About this task:
Work through the material below and count the lines holding the word "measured"; give that count and nothing more.

Data below:
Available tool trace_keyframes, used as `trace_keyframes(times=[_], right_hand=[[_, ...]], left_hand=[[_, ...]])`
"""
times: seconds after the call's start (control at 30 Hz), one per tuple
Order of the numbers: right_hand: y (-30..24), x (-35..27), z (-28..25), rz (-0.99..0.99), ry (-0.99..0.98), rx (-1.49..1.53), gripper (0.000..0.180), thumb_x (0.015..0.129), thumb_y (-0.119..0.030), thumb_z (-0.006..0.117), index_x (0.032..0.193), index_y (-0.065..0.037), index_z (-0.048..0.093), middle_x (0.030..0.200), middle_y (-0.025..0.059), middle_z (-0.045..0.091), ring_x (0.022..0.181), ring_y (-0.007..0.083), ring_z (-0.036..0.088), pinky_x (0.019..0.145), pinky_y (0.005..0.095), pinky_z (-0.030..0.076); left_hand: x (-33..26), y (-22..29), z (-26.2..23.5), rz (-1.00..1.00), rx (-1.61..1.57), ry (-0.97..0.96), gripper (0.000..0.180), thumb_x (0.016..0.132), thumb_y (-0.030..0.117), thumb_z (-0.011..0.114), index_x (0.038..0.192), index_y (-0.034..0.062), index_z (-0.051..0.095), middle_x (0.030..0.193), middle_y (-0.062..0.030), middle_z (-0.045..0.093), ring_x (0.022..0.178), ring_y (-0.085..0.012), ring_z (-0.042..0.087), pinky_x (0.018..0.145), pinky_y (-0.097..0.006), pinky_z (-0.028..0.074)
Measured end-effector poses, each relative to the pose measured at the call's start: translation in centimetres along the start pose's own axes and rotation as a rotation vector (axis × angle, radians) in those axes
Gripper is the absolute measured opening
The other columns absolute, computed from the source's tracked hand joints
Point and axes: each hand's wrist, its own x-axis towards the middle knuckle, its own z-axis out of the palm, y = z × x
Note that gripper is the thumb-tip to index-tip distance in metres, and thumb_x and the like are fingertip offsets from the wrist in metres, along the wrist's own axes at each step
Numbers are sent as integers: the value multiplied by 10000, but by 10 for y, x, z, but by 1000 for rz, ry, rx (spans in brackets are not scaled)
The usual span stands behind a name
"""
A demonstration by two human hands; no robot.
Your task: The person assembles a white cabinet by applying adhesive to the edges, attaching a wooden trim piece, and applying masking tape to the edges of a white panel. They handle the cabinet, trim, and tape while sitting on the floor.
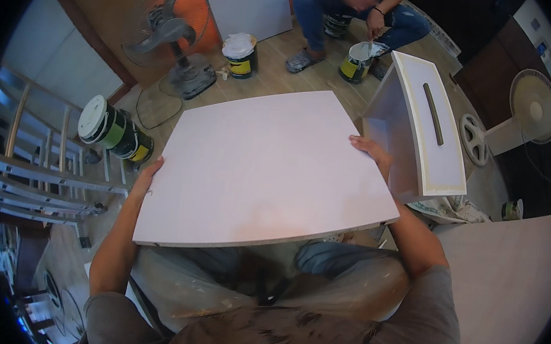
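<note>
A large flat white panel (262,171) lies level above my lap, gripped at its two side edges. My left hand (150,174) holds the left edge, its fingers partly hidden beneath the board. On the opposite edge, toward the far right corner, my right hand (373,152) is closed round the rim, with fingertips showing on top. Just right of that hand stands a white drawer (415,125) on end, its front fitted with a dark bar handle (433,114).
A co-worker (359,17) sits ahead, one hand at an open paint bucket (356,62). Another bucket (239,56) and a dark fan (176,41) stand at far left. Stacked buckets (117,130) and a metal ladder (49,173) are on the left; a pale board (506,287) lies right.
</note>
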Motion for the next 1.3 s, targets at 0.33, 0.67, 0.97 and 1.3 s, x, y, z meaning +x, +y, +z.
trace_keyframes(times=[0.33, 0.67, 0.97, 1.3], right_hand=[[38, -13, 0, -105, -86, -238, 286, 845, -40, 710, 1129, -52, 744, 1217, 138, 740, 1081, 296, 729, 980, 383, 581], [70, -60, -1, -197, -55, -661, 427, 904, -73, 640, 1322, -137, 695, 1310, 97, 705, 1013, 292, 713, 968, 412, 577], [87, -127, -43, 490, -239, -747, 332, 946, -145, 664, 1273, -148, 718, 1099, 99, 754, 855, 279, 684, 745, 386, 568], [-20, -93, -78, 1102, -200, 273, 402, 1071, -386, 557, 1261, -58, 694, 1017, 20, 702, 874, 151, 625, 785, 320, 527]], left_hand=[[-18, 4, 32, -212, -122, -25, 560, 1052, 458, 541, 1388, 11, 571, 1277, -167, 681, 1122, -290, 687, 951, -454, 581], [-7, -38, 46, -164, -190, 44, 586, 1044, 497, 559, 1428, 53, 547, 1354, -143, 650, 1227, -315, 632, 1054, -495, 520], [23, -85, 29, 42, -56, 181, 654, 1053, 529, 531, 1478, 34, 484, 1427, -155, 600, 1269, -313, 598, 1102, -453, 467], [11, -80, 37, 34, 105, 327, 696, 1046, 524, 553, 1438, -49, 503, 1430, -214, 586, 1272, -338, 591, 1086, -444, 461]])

Exercise output:
2